Three factors were significant in construing a statutory or contractual reference to minerals. First, unless the meaning was clear on the face of the legislation or the instrument, the duty of the court in construing a grant of mines and minerals was to try to ascertain what the phrase meant in the vernacular of the mining world, the commercial world and landowners at the time of the grant. The second consideration was whether the substance in question was exceptional in use, value and character and not the ordinary soil of the district, which, if reserved, would almost swallow up the grant.
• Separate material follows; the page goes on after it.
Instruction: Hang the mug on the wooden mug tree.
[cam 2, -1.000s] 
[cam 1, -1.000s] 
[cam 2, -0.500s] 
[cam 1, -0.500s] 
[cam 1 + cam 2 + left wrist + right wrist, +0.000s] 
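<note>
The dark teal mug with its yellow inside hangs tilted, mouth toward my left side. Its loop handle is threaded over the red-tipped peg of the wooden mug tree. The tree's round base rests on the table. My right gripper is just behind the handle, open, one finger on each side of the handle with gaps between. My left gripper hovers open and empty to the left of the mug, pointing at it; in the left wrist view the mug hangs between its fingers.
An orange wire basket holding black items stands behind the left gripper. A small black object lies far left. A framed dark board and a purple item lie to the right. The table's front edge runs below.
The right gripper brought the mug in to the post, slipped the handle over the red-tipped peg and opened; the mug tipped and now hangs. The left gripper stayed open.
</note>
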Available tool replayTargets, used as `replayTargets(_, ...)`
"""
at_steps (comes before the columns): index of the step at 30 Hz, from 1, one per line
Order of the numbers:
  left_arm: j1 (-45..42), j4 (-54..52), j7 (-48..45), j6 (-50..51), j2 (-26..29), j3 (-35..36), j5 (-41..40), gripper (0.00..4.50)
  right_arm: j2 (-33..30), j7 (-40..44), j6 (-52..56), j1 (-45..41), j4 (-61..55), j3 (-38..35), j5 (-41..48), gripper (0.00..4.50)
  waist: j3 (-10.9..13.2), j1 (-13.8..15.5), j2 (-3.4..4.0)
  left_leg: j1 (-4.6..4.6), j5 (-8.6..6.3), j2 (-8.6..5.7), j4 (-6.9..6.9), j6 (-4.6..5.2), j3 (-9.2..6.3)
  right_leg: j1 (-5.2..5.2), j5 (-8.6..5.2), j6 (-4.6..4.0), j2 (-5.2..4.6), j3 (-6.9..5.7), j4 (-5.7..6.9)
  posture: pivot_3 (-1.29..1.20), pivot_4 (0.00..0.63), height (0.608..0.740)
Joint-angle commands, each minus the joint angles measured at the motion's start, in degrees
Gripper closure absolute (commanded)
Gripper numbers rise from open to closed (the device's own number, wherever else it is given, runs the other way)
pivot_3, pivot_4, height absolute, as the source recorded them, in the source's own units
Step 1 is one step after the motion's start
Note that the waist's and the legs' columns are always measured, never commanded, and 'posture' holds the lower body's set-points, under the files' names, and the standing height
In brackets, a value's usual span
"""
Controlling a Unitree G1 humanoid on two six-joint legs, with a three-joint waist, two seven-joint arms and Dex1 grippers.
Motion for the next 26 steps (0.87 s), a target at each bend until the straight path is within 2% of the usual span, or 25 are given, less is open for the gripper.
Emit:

The third factor was whether any express powers of working or limitations thereon could shed light on whether the substance in question was intended to be included in the reservation: Waring v Foden [1932] 1 Ch 276 and Earl of Lonsdale v Attorney-General [1982] 1 WLR 887 applied.

The test of exceptionality, as restated in Waring and Lonsdale, derived from earlier cases that did not endeavour to define exceptionality or state what the comparator was meant to be. In that context, “exceptional” merely seemed to mean something special. The judgment in Waring was not a statutory code. The court in that case had applied the principles in cases on compulsory acquisition to a consensual arrangement in order to give guidance on what the parties must have intended. Applied to the present case, the fact that a not especially valuable or exceptional substance was ubiquitous in the area was a pointer to brick shale not being regarded as a mineral. The judge had been right to conclude that the nature of the substance was not a pointer to its inclusion in the expression mineral. The surrounding circumstances supported the judge’s conclusion that the underground working restriction was a strong indicator that brick shale was not a mineral for the purposes of the 1921 conveyance: Caledonian Railway Co v Glenboig Union Fireclay Co [1911] AC 90; Great Western Railway Co v Carpalla United China Clay Co Ltd (No 1) [1909] 1 Ch 218; and North British Railway Co v Budhill Coal & Sandstone Co [1910] AC 116 considered.

Furthermore, the judge had had the benefit of the evidence of two experts concerning the vernacular meaning of fireclay in 1921 and preferred that of the respondent. There was no basis for interfering with his conclusion.

John McGee QC (instructed by KJD Solicitors, of Stoke on Trent) appeared for the appellants; Jonathan Gaunt QC and Barry Denyer-Green (instructed by Freeth Cartwright LLP, of Derby) appeared for the respondent.